» EXERCISE DIRECTIONS
In the listing below, a line holding "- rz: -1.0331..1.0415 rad" and a line holding "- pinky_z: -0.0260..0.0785" mark the range. Retype both exactly, with all lines between them.

******************************

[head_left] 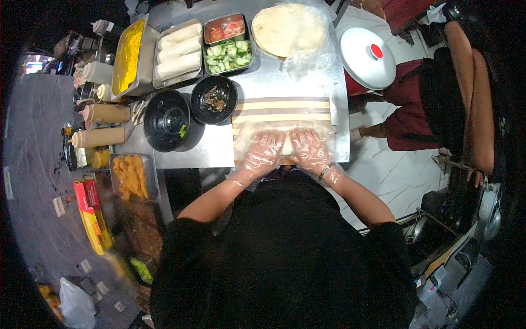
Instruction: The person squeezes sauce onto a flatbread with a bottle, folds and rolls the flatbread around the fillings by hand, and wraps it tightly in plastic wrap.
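Observation:
My left hand [267, 146] and my right hand [308, 143], both in clear plastic gloves, lie side by side with fingers curled over a rolled flatbread wrap [287, 143]. The wrap lies crosswise on a striped wooden board [285, 105] at the table's near edge. My fingers hide much of it, and its filling does not show. Beyond the board is a stack of round flatbreads [287, 27], partly covered by a plastic bag [309, 60]. Several rolled wraps [179, 52] lie in a metal tray at the back left.
Left of the board stand a black bowl with dark food bits [227, 116] and a larger black bowl [159, 120]. Metal pans hold cut cucumber [227, 55], tomato [224, 28] and yellow food [130, 55]. Sauce bottles [101, 137] and fried pieces [130, 176] are farther left. Another person [433, 104] stands at right.

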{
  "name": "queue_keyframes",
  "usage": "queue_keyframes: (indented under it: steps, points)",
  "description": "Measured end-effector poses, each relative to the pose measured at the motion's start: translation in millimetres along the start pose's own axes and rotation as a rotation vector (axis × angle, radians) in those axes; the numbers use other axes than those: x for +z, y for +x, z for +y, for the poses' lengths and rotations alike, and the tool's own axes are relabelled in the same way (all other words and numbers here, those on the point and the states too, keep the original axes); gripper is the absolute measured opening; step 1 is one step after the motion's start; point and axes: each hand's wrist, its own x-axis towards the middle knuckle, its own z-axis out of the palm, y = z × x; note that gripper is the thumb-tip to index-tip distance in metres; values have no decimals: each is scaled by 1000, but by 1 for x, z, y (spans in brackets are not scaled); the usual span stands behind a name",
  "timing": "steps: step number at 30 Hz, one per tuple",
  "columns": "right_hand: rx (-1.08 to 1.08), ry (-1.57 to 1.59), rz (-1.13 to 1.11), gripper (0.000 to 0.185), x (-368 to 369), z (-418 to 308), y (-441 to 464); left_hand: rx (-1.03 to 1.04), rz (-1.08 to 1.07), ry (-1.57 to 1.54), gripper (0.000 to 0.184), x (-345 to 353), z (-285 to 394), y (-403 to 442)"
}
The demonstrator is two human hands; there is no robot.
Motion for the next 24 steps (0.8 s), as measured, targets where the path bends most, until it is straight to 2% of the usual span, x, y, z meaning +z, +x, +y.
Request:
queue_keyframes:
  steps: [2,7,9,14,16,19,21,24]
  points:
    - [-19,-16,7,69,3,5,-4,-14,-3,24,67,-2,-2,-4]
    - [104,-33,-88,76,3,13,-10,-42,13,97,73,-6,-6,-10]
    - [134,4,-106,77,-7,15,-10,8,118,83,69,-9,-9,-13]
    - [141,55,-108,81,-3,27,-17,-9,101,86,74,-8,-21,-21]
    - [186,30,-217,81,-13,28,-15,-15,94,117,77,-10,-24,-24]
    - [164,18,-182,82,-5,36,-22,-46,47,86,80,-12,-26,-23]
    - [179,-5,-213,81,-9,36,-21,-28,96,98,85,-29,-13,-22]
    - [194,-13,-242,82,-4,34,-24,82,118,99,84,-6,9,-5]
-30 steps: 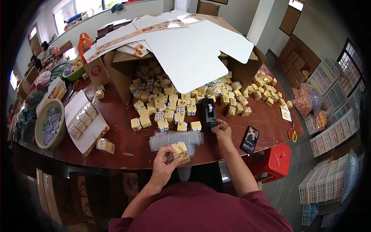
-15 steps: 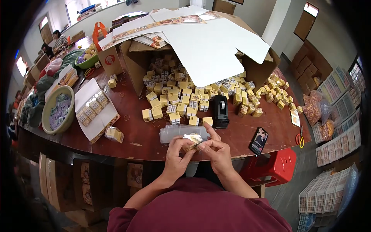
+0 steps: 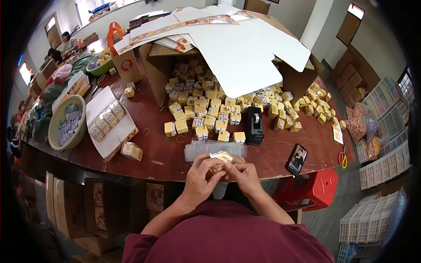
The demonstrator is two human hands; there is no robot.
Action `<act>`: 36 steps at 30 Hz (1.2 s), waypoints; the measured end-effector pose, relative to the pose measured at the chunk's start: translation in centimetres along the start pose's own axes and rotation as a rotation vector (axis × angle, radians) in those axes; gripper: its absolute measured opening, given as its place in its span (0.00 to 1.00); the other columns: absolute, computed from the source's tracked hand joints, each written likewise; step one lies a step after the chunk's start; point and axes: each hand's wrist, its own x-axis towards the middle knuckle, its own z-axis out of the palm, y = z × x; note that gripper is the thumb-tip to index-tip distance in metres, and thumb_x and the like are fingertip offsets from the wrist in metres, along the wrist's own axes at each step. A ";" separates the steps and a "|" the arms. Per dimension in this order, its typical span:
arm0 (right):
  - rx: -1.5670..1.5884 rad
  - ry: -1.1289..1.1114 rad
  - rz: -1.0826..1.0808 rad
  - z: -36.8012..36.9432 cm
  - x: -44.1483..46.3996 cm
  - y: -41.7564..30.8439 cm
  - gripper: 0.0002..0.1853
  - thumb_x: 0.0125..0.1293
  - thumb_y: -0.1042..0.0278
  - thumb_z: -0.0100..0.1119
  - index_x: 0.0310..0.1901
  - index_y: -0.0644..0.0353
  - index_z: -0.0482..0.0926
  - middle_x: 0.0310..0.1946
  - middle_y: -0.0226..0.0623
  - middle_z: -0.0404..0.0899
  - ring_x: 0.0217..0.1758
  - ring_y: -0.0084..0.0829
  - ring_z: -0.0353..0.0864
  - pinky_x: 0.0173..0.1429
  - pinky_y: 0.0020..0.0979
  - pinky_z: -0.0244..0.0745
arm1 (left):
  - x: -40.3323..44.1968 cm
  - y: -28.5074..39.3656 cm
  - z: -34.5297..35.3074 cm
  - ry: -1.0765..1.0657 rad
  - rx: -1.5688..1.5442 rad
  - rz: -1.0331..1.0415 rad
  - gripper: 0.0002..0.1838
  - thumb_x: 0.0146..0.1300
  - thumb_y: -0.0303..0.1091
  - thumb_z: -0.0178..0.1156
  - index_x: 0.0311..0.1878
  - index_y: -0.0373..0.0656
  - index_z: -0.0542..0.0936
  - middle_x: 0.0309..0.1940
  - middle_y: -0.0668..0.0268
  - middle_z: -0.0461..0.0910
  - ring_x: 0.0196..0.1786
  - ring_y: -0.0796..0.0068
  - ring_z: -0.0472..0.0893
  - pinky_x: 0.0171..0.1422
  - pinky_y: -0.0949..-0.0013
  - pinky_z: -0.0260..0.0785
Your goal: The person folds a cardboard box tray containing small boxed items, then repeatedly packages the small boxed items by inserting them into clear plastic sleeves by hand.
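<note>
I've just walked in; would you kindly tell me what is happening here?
The left hand and right hand of a person in a maroon top hold a yellow packet at the edge of the table. Clear plastic pieces lie just beyond, with a black tape dispenser and many yellow cubes farther back.

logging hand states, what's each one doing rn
Left hand: closed, holding a small yellow box.
Right hand: at the same box; whether it's gripping can't be told.

At lower centre, the left hand and right hand hold a yellow pack over the near edge of the table. Mid-frame, yellow cubes lie heaped beside a black tape dispenser.
</note>
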 end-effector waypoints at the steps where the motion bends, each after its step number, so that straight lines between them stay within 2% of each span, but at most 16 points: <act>1: -0.097 0.029 -0.067 0.1 -0.1 -0.3 0.16 0.70 0.62 0.72 0.28 0.66 0.88 0.66 0.54 0.78 0.66 0.40 0.78 0.64 0.40 0.75 | 0.0 -0.1 -0.1 -0.028 -0.072 -0.082 0.19 0.64 0.22 0.71 0.57 0.40 0.78 0.56 0.55 0.77 0.55 0.63 0.83 0.53 0.64 0.79; 3: -0.239 0.065 -0.195 0.5 -0.1 -1.7 0.17 0.69 0.65 0.72 0.26 0.68 0.84 0.59 0.54 0.81 0.57 0.40 0.84 0.54 0.37 0.80 | -0.3 -0.4 -0.1 -0.090 -0.216 -0.245 0.20 0.66 0.22 0.70 0.59 0.40 0.77 0.56 0.56 0.78 0.57 0.69 0.81 0.55 0.67 0.79; 6: -0.284 0.064 -0.258 0.2 -0.2 -1.6 0.14 0.68 0.70 0.72 0.28 0.68 0.80 0.55 0.51 0.82 0.47 0.36 0.88 0.45 0.33 0.83 | -0.6 -0.5 0.8 0.018 -0.595 -0.522 0.22 0.63 0.29 0.75 0.59 0.43 0.80 0.57 0.56 0.77 0.54 0.58 0.82 0.57 0.60 0.76; 7: -0.272 0.055 -0.258 0.0 -0.2 -1.1 0.13 0.68 0.71 0.72 0.30 0.68 0.78 0.55 0.50 0.82 0.44 0.34 0.88 0.42 0.31 0.84 | -0.7 -0.6 0.8 0.006 -0.541 -0.504 0.22 0.63 0.29 0.74 0.60 0.42 0.80 0.57 0.57 0.77 0.55 0.60 0.82 0.58 0.61 0.76; 11: 0.117 -0.039 -0.150 -1.1 -0.8 1.0 0.11 0.69 0.73 0.71 0.46 0.65 0.76 0.61 0.44 0.77 0.49 0.23 0.85 0.51 0.31 0.85 | -0.5 -0.7 0.4 -0.141 -0.277 -0.278 0.23 0.65 0.25 0.71 0.62 0.41 0.80 0.57 0.58 0.76 0.59 0.66 0.79 0.59 0.67 0.77; 14: 0.219 -0.044 -0.009 -3.7 -2.1 1.6 0.14 0.71 0.70 0.70 0.54 0.65 0.80 0.50 0.35 0.84 0.50 0.21 0.84 0.55 0.26 0.81 | -1.1 -1.8 -1.0 -0.026 -0.422 -0.402 0.21 0.68 0.16 0.63 0.63 0.34 0.76 0.59 0.63 0.74 0.62 0.73 0.77 0.62 0.70 0.75; 15: 0.150 0.056 -0.034 -5.1 -2.7 2.1 0.14 0.72 0.70 0.69 0.54 0.65 0.81 0.49 0.34 0.85 0.49 0.21 0.84 0.54 0.25 0.81 | -1.3 -3.5 -2.3 0.055 -0.261 -0.284 0.21 0.69 0.14 0.60 0.64 0.33 0.74 0.59 0.62 0.76 0.61 0.73 0.78 0.64 0.70 0.75; 17: 0.020 0.214 -0.077 -7.4 -3.7 2.7 0.14 0.73 0.69 0.69 0.55 0.65 0.82 0.45 0.32 0.87 0.48 0.20 0.84 0.52 0.24 0.81 | -2.1 -6.6 -5.6 0.254 -0.170 -0.260 0.20 0.72 0.16 0.56 0.65 0.35 0.73 0.59 0.60 0.79 0.58 0.72 0.81 0.65 0.68 0.75; 21: 0.003 0.570 -0.008 -13.6 -6.4 4.6 0.07 0.74 0.75 0.64 0.50 0.67 0.85 0.42 0.34 0.88 0.43 0.23 0.88 0.49 0.25 0.82 | -3.7 -8.5 -10.3 0.538 -0.181 -0.356 0.25 0.70 0.15 0.56 0.70 0.38 0.72 0.67 0.58 0.71 0.66 0.67 0.76 0.69 0.65 0.72; 23: -0.175 0.765 -0.115 -16.8 -7.5 5.0 0.07 0.75 0.75 0.63 0.47 0.68 0.86 0.40 0.34 0.87 0.40 0.23 0.88 0.48 0.24 0.80 | -4.2 -8.3 -11.7 0.416 0.237 -0.293 0.28 0.69 0.15 0.58 0.71 0.40 0.72 0.67 0.57 0.70 0.68 0.64 0.75 0.69 0.63 0.73; 24: -0.084 0.845 -0.108 -18.0 -7.9 5.0 0.07 0.75 0.74 0.63 0.47 0.69 0.86 0.39 0.34 0.87 0.39 0.23 0.87 0.48 0.24 0.80 | -4.6 -8.4 -12.1 0.348 0.442 -0.259 0.29 0.68 0.15 0.59 0.72 0.41 0.72 0.67 0.56 0.69 0.69 0.63 0.74 0.70 0.63 0.73; 27: -0.111 0.998 -0.120 -21.2 -8.5 4.8 0.08 0.76 0.73 0.60 0.45 0.69 0.85 0.39 0.34 0.88 0.37 0.21 0.85 0.45 0.24 0.78 | -5.4 -10.1 -12.3 0.354 0.487 -0.385 0.28 0.66 0.20 0.64 0.70 0.41 0.73 0.67 0.53 0.67 0.69 0.54 0.74 0.70 0.57 0.74; 30: -0.220 1.089 -0.078 -23.6 -9.1 7.3 0.08 0.75 0.71 0.62 0.43 0.68 0.85 0.36 0.32 0.87 0.36 0.20 0.85 0.42 0.23 0.77 | -5.1 -10.9 -11.8 0.361 0.844 -0.231 0.28 0.63 0.30 0.73 0.65 0.40 0.75 0.62 0.53 0.72 0.66 0.48 0.75 0.66 0.49 0.74; 33: -0.518 1.139 0.051 -23.9 -9.5 9.1 0.08 0.75 0.70 0.64 0.43 0.68 0.86 0.33 0.31 0.87 0.36 0.20 0.84 0.40 0.23 0.77 | -4.6 -11.6 -11.9 0.252 0.896 -0.379 0.33 0.58 0.47 0.77 0.62 0.43 0.77 0.58 0.54 0.78 0.68 0.48 0.73 0.68 0.46 0.69; 34: -0.493 1.138 0.118 -23.7 -9.5 9.5 0.12 0.69 0.67 0.69 0.45 0.69 0.85 0.33 0.40 0.87 0.35 0.26 0.86 0.41 0.30 0.79 | -4.3 -12.0 -12.1 0.249 0.999 -0.363 0.34 0.56 0.51 0.77 0.61 0.44 0.77 0.56 0.56 0.79 0.66 0.50 0.74 0.67 0.46 0.69; 36: -0.600 1.130 0.101 -22.6 -9.2 9.8 0.12 0.69 0.67 0.69 0.46 0.68 0.84 0.33 0.42 0.87 0.34 0.32 0.87 0.41 0.34 0.80 | -3.4 -13.1 -12.5 0.241 1.203 -0.323 0.37 0.52 0.59 0.76 0.58 0.44 0.78 0.51 0.59 0.80 0.62 0.53 0.76 0.64 0.45 0.68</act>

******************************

» RESPONSE TO THIS TASK
  - rz: -1.0331..1.0415 rad
  - gripper: 0.0002..0.1838
  - thumb_x: 0.0146..0.1300
  - thumb_y: -0.0303..0.1091
  - thumb_z: -0.0178..0.1156
  - index_x: 0.0311..0.1878
  - index_y: -0.0373..0.0656
  - index_z: -0.0542..0.0936
  - middle_x: 0.0309..0.1940
  - middle_y: -0.0668..0.0268
  - middle_z: -0.0461..0.0910
  - ring_x: 0.0196..0.1786
  - ring_y: -0.0796..0.0068
  - ring_z: -0.0472..0.0893
  - pinky_x: 0.0171..0.1422
  - pinky_y: -0.0949..-0.0013
  - pinky_z: -0.0260..0.0785

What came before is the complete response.